Trump appeals for restraint following Israeli airstrikes on Beirut
President Donald Trump speaks in a past address. PHOTO/https://www.facebook.com/WhiteHouse

US President Donald Trump was forced to call for restraint on Sunday, June 14, 2026, after Israel launched fresh airstrikes on Beirut as mediators sought to conclude negotiations on a preliminary peace deal between Iran and the US that would bring the three-month war in the Middle East to a definitive end.

Trump played down new Israeli strikes but said, “All sides should stand down.”

“We are very close to a deal that will bring peace to the region, including to Lebanon … There should be no more attacks by Israel anywhere in Lebanon, but there should also be no more attacks by any other party, including Hezbollah, against Israel. This could be the beginning of a long and beautiful peace – let’s not blow it!” the US president posted to his social media site.

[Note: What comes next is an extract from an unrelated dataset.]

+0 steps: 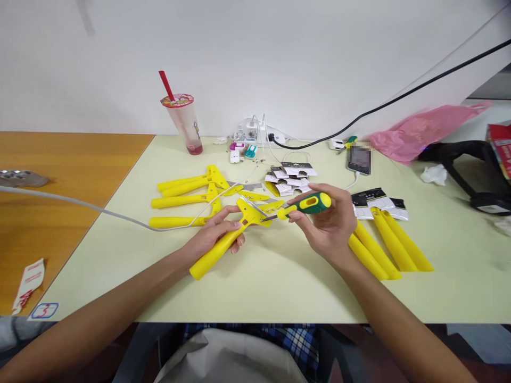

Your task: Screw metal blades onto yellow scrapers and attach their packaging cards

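Note:
My left hand (pixel 217 232) is closed around the neck of a yellow scraper (pixel 219 254), its long handle slanting down toward me. Its wide head has a thin metal blade edge and small screws. In my right hand (pixel 333 226) is a green and yellow screwdriver (pixel 309 205), pinched by the handle. The screwdriver's tip meets the scraper's head near one corner. Beyond my left hand lie several more yellow scrapers (pixel 179 201), with loose yellow blade covers and metal blades (pixel 250 186) beside them.
Several yellow handles (pixel 403 239) with printed cards lie at right, and folded cards (pixel 290 178) are stacked behind. A tall cup (pixel 186 125) with a red straw, a power strip (pixel 255 133), a phone (pixel 359 158) and a pink bag (pixel 427 133) stand along the back. A pale cable (pixel 99 209) crosses the left.

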A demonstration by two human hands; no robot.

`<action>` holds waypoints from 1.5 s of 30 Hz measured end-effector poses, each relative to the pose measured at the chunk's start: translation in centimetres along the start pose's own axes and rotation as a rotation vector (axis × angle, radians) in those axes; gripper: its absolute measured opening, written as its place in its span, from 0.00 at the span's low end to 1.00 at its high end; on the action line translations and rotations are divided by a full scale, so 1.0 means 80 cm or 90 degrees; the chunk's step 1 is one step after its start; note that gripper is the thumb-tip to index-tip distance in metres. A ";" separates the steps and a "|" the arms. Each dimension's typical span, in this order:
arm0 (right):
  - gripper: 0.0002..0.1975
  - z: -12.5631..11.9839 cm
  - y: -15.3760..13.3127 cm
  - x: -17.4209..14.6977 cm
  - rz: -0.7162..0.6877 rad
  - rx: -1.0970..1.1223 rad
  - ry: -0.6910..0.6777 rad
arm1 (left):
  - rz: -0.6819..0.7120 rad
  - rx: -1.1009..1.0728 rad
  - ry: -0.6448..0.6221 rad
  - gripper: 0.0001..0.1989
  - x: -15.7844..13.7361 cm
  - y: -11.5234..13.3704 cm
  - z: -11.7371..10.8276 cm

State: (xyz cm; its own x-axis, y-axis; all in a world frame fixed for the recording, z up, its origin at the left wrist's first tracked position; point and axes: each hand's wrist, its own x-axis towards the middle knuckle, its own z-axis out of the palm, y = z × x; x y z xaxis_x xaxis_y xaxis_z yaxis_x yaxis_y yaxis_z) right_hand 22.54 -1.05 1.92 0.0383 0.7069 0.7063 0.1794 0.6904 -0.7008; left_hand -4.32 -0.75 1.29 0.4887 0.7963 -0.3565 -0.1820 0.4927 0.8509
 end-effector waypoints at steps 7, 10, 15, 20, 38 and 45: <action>0.32 -0.008 0.015 0.002 -0.069 -0.108 -0.012 | 0.006 0.000 -0.011 0.25 0.001 -0.004 0.001; 0.35 -0.005 0.005 0.005 -0.071 -0.040 -0.091 | 0.012 0.009 -0.015 0.22 0.001 -0.006 0.000; 0.34 0.000 0.000 0.001 -0.040 0.002 -0.100 | 0.015 0.006 -0.011 0.23 0.001 -0.004 0.002; 0.36 -0.005 0.010 -0.002 -0.116 -0.094 -0.067 | 0.010 0.009 -0.034 0.24 0.002 -0.001 0.008; 0.37 0.000 0.008 0.005 -0.115 -0.054 -0.133 | 0.057 -0.055 -0.007 0.25 0.006 -0.011 0.002; 0.32 0.031 0.007 0.029 -0.116 -0.077 -0.062 | 0.076 -0.144 0.019 0.26 0.010 -0.015 0.002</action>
State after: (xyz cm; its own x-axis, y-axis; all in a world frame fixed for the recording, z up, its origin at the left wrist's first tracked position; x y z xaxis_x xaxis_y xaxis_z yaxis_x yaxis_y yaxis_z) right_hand 20.27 1.34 2.93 -0.0999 0.5881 0.8026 0.2909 0.7886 -0.5417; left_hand -3.61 -0.75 0.07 0.4268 0.8623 -0.2725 -0.4256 0.4574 0.7808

Trump had previously suggested the US could sign an agreement with Iran on Sunday, June 14, but as the evening came in the Middle East, there was no sign of a breakthrough.

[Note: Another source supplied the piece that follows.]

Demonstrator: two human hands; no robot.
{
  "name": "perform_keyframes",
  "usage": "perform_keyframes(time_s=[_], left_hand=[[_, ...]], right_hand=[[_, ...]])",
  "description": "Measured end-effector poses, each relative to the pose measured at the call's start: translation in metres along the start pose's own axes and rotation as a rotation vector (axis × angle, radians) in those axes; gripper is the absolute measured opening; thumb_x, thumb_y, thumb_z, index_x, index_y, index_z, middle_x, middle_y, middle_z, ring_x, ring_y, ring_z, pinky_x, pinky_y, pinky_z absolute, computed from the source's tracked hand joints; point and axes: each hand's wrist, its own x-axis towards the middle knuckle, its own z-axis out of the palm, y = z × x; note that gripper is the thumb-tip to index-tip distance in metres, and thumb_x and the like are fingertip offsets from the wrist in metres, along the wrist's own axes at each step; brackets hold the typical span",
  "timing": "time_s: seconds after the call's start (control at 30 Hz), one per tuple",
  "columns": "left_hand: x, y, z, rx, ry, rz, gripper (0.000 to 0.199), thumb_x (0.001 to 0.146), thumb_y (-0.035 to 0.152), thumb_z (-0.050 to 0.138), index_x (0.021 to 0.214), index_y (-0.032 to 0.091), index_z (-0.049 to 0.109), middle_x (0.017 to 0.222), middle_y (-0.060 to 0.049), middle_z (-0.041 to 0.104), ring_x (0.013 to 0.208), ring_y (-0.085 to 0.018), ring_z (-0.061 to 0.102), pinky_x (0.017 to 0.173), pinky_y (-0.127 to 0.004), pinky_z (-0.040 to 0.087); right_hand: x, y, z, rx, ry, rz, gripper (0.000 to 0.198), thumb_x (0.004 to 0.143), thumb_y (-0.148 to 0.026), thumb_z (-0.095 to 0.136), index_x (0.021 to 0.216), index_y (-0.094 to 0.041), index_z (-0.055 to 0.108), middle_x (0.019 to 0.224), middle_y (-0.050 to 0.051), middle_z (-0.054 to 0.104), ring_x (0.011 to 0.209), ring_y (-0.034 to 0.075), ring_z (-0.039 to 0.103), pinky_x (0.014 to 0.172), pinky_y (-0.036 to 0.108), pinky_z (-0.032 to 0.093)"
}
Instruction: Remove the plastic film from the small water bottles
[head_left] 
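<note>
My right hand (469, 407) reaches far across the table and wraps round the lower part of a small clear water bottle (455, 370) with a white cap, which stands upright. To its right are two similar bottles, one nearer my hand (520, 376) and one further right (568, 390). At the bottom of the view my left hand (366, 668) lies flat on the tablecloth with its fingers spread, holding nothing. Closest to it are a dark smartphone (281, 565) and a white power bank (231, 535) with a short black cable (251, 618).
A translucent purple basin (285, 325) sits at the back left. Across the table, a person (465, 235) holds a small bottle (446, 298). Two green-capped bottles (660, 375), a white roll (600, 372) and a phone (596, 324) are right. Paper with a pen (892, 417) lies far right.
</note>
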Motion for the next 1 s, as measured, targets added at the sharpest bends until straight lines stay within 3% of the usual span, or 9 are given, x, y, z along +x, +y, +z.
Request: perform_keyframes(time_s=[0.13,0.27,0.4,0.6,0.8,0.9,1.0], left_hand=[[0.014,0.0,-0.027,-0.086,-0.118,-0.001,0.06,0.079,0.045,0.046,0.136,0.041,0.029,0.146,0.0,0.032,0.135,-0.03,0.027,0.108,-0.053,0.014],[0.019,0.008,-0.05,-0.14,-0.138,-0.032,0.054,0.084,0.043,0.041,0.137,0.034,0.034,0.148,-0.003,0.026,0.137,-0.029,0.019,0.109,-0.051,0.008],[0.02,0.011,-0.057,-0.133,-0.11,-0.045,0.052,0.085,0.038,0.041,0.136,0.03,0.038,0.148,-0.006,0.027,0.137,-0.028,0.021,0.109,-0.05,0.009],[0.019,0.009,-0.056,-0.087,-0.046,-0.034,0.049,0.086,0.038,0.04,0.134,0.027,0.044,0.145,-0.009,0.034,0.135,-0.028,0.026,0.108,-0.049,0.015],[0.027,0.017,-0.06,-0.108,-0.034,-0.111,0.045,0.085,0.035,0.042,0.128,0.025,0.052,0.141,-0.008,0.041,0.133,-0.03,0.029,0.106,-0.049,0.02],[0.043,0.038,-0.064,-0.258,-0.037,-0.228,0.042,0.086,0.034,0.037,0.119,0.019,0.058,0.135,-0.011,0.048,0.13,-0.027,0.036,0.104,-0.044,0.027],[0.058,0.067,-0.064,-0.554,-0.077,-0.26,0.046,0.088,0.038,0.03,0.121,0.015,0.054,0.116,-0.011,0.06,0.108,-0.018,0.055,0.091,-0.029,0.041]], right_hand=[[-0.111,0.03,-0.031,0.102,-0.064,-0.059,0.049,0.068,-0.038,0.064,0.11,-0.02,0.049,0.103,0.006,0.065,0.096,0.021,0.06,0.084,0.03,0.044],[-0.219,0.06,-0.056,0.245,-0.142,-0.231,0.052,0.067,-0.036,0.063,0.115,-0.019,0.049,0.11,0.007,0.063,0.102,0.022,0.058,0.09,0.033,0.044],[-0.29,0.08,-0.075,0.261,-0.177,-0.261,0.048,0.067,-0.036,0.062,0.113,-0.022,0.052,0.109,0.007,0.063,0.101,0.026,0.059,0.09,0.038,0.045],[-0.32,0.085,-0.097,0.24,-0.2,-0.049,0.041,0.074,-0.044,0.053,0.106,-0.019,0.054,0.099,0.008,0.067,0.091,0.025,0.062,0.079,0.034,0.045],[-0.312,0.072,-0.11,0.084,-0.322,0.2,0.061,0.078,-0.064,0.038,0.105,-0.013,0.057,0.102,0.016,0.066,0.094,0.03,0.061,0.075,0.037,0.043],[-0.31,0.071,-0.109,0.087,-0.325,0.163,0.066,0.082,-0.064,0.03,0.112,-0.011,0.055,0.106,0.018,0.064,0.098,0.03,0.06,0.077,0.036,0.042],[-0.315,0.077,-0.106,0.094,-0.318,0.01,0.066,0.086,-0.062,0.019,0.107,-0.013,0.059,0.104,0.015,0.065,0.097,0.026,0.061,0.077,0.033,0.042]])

Members of security forces gather near a heavily damaged building after an Israeli airstrike on the Dahieh district in Beirut on Sunday. Photograph: Houssam Shbaro/Anadolu/Getty Images

Instead, Iranian officials threatened a military response to the Israeli attack on Beirut, which destroyed a building in the Lebanese capital’s southern suburbs, killing three and injuring six.

Israeli target

Israel said it had targeted senior Hezbollah commanders after the militant Islamist organisation – which has close links with Tehran – launched three projectiles into northern Israel.

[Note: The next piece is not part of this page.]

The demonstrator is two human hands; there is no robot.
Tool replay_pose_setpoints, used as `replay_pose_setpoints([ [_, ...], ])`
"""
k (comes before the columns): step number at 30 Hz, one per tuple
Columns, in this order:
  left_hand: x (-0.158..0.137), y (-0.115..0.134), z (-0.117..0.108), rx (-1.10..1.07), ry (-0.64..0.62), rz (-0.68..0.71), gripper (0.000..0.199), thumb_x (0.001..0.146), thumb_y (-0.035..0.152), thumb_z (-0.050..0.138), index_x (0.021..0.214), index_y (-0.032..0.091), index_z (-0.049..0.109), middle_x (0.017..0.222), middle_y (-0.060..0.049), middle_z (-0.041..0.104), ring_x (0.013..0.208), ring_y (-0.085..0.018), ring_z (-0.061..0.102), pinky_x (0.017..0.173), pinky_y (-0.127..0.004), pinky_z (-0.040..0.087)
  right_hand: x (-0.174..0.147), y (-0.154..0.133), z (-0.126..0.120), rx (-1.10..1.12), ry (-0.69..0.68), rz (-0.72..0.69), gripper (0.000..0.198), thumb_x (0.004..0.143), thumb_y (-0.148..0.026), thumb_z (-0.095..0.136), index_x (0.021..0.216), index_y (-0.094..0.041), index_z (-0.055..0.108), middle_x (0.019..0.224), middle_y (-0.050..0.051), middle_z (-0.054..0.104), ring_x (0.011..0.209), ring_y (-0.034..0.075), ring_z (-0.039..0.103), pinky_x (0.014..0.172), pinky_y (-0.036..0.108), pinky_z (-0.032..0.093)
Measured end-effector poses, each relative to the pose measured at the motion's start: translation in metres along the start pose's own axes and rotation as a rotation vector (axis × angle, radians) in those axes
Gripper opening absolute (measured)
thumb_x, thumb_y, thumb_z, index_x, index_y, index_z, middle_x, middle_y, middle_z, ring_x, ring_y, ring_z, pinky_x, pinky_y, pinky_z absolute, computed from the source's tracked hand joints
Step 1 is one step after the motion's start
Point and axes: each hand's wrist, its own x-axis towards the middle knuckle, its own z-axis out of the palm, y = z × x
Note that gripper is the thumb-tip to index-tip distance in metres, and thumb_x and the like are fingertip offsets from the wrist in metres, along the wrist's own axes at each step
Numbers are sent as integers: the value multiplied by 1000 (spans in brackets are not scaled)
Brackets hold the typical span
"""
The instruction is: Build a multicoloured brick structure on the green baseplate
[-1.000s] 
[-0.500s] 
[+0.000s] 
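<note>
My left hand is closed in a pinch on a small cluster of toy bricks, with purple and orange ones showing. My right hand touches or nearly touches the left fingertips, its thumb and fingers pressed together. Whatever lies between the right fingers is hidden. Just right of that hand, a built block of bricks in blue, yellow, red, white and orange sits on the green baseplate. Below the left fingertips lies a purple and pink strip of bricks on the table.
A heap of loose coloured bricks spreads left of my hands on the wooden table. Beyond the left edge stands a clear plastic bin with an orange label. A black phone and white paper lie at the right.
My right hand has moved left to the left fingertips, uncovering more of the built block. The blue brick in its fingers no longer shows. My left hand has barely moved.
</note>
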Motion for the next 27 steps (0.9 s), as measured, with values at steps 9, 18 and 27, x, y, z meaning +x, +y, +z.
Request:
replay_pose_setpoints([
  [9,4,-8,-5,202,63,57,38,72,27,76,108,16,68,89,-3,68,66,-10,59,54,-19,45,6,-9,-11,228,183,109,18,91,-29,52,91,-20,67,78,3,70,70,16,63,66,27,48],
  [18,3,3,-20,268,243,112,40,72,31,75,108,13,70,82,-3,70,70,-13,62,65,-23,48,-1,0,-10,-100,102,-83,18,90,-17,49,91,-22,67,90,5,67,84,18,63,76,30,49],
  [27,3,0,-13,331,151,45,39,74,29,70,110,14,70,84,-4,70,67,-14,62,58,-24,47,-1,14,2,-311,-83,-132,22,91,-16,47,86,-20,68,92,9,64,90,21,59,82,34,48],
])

A strike on Beirut by Israeli forces a week ago triggered a short but intense new round of fighting between Iran and Israel, momentarily destabilising negotiations between Tehran and Washington.

Mohammad-Bagher Ghalibaf, a lead negotiator for Tehran and Iran’s parliamentary speaker, wrote on X on Sunday that Israel’s strikes on Beirut showed “America either lacks the will to fulfil its commitments or the ability to do so”, warning that the strikes could imperil the final stage of talks.

Gen Mohammad Jafar Asadi, the deputy commander of Iran’s joint command headquarters, said: “These crimes will not go unanswered,” according to the official Mizan news agency.

Tehran has insisted that any peace agreement must cover “all fronts” and so include the fighting in Lebanon, where Israel has launched a broad offensive and occupied a swath of the south.

Police officers and emergency personnel work at the site of an Israeli strike on the southern suburbs of Beirut on Sunday. Photograph: Zohra Bensemra/Reuters
Police officers and emergency personnel work at the site of an Israeli strike on the southern suburbs of Beirut on Sunday, June 14, 2026. PHOTO/Zohra Bensemra/Reuters

“The Iranians do not trust the Americans and are not convinced that the Americans will hold the Israelis in check. I don’t think the Iranians care about Lebanon, but they do care about Hezbollah … and they have spoilers on their own side who don’t want a deal,” HA Hellyer, a regional expert at the Royal United Services Institute think tank in London, said.

Regional officials said Qatari mediators travelled to Tehran on Sunday to finalise terms of a memorandum of understanding, which is expected to be signed electronically.

Unconfirmed reports suggest this preliminary agreement will oblige Iran to reopen to all shipping the Strait of Hormuz, which, before the war, carried about a fifth of the world’s oil and liquid gas supplies.

At the same time, the US would lift its own blockade of Iran and allow Tehran to sell oil, providing some relief for Iran’s fast-deteriorating economy.